Journal/conference: Nature Medicine

DOI: 10.1038/s41591-019-0721-y

Organisation/s: University of Auckland, Imperial College London, UK

Funder: Wellcome Trust; US Environmental Protection Agency

Media Release

From: Springer Nature

Climate science: Impacts of global heating on US deaths from injuries assessed

A 1.5°C anomalously warm year, as envisioned under the Paris Climate Agreement, could be responsible for as many as 1,601 additional deaths by injury per year across the contiguous United States, according to a paper published in Nature Medicine.

To date, health consequences related to global temperature variations have been studied largely in the context of the spread of infectious diseases, heart and lung disorders and other chronic diseases. There is limited data on how such variations might affect death from injuries.

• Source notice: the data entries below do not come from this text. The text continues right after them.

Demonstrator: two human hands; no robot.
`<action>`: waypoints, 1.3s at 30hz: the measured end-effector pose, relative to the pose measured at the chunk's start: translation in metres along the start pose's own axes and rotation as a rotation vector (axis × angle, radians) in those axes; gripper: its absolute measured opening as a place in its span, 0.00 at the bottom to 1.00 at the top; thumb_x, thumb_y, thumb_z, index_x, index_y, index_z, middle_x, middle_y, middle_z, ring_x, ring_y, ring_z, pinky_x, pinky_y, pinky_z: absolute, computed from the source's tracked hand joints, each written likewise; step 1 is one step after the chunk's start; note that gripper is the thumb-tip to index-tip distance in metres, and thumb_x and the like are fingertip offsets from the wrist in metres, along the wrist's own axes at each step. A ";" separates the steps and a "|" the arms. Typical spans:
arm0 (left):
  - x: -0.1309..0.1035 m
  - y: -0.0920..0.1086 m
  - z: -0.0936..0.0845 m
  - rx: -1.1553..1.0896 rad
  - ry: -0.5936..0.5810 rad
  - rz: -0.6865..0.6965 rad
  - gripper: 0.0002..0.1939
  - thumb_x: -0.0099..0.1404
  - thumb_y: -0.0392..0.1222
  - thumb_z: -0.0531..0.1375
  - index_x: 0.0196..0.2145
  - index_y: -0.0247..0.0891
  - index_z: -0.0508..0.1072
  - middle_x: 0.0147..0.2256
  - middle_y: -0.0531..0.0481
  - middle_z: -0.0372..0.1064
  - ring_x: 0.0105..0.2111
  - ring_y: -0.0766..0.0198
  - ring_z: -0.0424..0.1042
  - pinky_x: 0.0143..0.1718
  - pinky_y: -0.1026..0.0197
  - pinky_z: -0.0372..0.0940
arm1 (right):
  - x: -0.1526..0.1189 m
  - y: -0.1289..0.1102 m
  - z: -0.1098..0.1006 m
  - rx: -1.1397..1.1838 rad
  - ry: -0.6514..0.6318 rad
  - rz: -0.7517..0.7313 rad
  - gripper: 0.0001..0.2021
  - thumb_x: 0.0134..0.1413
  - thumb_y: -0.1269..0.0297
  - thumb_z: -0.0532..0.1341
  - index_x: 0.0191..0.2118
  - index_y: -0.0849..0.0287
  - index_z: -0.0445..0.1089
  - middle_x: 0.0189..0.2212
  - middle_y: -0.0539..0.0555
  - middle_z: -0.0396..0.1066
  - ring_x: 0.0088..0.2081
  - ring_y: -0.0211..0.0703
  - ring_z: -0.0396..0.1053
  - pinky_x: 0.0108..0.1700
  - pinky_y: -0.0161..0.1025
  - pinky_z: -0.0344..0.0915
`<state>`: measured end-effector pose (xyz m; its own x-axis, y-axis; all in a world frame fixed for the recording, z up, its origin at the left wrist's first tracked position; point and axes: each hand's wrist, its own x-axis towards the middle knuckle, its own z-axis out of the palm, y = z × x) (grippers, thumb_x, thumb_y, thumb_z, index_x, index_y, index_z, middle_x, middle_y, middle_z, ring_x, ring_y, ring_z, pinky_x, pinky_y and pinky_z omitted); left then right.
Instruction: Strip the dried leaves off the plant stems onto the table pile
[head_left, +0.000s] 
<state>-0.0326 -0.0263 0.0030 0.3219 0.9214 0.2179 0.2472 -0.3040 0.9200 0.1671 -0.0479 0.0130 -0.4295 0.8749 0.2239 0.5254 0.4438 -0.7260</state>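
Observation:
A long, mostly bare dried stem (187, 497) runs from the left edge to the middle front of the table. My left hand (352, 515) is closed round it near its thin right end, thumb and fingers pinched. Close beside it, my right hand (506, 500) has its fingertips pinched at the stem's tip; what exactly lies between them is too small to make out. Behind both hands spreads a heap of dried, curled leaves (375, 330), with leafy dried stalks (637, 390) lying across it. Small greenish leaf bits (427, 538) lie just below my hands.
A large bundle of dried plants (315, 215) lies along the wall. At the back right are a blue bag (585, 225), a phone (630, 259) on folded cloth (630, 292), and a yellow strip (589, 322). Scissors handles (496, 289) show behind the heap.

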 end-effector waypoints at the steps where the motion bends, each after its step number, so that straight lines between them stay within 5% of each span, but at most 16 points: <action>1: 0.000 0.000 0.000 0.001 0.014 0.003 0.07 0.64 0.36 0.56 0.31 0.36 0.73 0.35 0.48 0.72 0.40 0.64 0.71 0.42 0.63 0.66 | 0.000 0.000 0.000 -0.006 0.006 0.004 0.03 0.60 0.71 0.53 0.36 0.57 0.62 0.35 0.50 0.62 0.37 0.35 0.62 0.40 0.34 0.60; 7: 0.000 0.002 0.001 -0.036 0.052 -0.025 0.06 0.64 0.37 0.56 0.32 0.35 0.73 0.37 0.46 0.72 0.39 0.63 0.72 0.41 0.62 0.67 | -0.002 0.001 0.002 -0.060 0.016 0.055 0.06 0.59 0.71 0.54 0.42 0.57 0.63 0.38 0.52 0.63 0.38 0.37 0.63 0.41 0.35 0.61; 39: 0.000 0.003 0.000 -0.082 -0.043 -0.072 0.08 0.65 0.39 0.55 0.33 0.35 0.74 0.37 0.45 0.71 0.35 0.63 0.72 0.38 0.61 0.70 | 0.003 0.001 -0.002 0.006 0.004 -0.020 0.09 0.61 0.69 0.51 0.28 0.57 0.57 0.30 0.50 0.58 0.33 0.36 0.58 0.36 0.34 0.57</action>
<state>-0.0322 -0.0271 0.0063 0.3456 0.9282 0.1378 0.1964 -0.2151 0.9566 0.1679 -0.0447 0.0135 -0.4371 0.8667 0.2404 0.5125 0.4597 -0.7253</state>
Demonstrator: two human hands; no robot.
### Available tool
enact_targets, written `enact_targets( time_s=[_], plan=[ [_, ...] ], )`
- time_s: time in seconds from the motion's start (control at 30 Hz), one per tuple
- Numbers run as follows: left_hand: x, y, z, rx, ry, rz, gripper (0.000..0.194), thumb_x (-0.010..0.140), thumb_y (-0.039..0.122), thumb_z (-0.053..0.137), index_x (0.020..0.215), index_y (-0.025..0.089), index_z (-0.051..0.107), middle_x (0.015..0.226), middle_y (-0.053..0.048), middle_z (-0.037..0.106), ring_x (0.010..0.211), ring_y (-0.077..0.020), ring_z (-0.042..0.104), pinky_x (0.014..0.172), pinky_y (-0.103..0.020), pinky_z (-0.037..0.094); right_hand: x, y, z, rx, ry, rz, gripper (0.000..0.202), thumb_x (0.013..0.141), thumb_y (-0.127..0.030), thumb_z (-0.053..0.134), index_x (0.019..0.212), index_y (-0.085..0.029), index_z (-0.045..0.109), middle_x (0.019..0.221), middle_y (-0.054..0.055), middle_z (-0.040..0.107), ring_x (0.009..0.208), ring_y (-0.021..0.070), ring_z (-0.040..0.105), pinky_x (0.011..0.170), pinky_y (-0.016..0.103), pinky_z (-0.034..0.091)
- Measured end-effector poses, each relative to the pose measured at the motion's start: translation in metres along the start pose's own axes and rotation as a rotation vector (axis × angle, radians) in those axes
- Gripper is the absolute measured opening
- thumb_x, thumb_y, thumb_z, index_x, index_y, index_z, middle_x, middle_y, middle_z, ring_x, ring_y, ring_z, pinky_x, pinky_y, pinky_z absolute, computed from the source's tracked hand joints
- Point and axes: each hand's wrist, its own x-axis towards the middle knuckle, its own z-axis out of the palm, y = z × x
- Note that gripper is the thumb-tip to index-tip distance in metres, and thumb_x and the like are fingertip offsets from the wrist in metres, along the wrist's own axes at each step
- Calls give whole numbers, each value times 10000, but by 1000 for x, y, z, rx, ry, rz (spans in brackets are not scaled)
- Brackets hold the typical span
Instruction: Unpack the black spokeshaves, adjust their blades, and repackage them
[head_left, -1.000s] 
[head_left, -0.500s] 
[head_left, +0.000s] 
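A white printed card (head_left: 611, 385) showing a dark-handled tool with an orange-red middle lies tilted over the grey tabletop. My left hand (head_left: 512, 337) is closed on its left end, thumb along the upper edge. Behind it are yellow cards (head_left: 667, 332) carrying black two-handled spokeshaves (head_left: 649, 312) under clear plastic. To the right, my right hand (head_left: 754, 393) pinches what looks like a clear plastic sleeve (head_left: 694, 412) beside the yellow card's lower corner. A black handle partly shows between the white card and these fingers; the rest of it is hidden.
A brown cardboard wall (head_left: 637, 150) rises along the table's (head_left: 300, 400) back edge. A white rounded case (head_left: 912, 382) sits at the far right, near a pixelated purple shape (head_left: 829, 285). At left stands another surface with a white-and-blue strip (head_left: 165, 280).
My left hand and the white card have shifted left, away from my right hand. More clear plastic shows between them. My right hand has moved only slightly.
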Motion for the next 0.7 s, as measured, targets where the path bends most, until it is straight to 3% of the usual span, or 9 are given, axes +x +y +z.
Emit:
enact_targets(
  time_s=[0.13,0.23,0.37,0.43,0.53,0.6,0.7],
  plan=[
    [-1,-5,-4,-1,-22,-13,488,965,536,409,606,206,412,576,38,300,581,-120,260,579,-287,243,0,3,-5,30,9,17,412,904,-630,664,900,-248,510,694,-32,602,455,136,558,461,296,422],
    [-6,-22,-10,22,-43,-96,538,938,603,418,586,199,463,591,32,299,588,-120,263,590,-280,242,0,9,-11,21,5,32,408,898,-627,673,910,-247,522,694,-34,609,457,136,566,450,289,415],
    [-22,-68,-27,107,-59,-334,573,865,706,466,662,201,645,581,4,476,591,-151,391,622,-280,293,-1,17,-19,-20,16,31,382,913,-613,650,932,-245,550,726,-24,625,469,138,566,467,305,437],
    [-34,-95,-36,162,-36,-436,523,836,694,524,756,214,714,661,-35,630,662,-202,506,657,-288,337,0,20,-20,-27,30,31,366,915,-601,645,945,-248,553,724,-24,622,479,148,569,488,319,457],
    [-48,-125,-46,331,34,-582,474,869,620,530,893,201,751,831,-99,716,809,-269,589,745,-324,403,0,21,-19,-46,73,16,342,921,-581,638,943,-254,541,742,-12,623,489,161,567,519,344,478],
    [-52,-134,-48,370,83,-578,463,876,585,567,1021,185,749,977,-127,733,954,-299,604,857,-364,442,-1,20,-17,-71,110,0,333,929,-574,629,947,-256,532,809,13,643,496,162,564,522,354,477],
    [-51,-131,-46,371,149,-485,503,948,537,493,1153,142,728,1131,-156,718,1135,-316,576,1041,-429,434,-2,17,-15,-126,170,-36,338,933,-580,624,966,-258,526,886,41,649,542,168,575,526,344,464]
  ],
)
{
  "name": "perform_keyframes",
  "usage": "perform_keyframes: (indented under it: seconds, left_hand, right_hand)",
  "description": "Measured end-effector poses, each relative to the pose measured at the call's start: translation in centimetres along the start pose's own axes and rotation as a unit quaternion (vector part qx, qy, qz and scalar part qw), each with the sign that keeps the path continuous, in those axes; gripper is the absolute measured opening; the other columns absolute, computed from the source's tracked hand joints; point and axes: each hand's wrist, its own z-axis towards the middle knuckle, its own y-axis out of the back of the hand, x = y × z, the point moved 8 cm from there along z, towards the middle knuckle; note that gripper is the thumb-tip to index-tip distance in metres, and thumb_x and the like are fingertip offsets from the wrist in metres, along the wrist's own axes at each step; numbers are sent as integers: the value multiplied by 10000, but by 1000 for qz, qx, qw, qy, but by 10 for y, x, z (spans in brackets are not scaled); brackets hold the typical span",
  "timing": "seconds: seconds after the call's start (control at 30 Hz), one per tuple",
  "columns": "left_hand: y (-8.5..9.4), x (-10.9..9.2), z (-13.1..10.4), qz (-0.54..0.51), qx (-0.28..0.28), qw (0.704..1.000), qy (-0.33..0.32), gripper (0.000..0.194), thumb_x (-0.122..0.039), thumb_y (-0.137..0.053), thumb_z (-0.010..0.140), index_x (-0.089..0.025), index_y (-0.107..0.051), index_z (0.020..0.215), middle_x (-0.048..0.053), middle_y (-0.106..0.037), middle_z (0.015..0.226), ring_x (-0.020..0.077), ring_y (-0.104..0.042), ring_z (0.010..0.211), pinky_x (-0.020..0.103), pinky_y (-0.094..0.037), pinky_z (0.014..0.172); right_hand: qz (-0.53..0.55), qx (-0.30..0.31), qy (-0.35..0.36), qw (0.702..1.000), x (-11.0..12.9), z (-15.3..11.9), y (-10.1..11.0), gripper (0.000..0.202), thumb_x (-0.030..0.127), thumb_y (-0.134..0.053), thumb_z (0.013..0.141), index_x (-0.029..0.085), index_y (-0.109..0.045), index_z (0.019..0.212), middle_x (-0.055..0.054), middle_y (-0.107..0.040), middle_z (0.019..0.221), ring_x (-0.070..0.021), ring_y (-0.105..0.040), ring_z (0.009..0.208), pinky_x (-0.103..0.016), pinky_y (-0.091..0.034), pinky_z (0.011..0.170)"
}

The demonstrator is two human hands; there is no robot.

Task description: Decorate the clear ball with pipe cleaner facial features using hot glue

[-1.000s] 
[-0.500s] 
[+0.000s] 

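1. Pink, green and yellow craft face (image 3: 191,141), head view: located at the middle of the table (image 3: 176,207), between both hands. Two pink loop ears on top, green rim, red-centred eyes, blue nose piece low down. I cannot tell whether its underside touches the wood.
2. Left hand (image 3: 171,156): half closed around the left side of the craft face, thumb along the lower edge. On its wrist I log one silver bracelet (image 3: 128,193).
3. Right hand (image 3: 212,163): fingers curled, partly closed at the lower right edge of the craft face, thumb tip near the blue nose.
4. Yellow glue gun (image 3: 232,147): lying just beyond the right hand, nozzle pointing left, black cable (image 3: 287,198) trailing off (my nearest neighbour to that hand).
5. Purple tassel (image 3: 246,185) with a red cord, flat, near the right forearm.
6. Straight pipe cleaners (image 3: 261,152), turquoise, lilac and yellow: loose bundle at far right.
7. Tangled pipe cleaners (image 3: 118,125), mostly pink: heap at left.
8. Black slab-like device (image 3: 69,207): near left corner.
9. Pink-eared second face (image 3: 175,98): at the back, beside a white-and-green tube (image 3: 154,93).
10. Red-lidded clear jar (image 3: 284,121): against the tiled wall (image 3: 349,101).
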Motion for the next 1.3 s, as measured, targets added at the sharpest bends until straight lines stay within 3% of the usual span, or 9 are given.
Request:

Majid Ezzati and colleagues analysed mortality and temperature data collected over 38 years (1980–2017) across mainland United States. Using the Paris Agreement scenarios of 1.5 and 2.0°C increase in temperature, the authors developed a computational model to determine how deviations of monthly temperatures from the average affect deaths attributable to both unintentional (drowning, transport and falls) and intentional (assault and suicide) injuries. The analysis was also stratified by age group and sex. The authors found that in an especially warm year, there could be an estimated 1,601 additional deaths. Of these anticipated additional deaths, 84% would occur in men, mostly between the ages of 15 and 64.